▶ EXERCISE INSTRUCTIONS
Lines that contain "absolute": how many are there in the listing below? Answer with a number and nothing more.

[[ DATASET EXTRACT, beginning ]]

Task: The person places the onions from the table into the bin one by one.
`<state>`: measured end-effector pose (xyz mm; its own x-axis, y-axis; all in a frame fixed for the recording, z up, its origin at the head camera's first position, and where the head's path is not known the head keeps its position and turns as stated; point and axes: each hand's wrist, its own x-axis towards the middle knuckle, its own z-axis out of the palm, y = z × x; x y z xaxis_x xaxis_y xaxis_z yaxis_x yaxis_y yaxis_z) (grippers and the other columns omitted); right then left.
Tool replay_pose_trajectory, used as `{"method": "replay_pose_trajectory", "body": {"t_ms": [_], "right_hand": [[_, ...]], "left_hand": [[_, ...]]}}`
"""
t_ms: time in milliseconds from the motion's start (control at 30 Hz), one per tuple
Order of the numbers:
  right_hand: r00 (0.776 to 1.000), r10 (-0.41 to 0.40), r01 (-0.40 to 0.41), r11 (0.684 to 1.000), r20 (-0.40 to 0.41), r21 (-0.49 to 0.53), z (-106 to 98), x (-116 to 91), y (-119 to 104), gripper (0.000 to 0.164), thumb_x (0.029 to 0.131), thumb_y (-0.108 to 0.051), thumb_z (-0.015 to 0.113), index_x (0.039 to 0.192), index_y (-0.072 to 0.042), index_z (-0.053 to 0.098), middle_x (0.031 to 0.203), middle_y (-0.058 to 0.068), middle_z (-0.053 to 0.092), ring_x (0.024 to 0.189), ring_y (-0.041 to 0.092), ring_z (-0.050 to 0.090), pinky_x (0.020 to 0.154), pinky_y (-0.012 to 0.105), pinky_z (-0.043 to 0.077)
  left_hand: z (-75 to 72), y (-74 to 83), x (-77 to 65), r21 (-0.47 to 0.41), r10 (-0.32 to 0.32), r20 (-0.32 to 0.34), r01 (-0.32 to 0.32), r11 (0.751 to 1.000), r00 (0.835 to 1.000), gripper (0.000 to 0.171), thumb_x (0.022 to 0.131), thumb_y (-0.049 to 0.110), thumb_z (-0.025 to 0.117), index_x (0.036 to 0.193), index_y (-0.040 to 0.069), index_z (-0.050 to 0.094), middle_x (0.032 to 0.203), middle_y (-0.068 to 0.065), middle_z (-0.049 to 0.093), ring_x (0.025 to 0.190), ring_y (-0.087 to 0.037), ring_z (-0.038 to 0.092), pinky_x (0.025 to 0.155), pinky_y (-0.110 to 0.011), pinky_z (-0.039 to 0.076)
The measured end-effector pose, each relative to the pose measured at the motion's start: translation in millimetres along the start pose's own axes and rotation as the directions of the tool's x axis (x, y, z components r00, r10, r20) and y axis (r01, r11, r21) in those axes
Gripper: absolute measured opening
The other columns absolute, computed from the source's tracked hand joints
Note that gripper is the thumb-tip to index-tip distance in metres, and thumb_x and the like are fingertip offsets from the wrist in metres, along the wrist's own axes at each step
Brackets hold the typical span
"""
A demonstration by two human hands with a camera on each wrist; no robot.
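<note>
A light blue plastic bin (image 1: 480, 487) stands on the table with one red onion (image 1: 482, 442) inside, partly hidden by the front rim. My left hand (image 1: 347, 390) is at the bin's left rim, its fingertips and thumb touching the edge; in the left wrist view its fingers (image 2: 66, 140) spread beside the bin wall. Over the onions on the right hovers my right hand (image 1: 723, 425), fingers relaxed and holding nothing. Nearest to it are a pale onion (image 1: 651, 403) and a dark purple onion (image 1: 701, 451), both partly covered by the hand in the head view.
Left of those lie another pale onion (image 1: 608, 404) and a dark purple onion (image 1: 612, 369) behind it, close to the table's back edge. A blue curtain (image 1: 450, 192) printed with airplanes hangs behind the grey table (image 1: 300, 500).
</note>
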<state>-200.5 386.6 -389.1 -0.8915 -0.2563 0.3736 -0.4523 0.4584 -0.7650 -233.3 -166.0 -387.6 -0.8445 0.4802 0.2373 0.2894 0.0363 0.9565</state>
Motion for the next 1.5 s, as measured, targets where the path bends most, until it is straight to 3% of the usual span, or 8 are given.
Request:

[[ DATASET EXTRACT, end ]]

▶ WRITTEN RESPONSE
2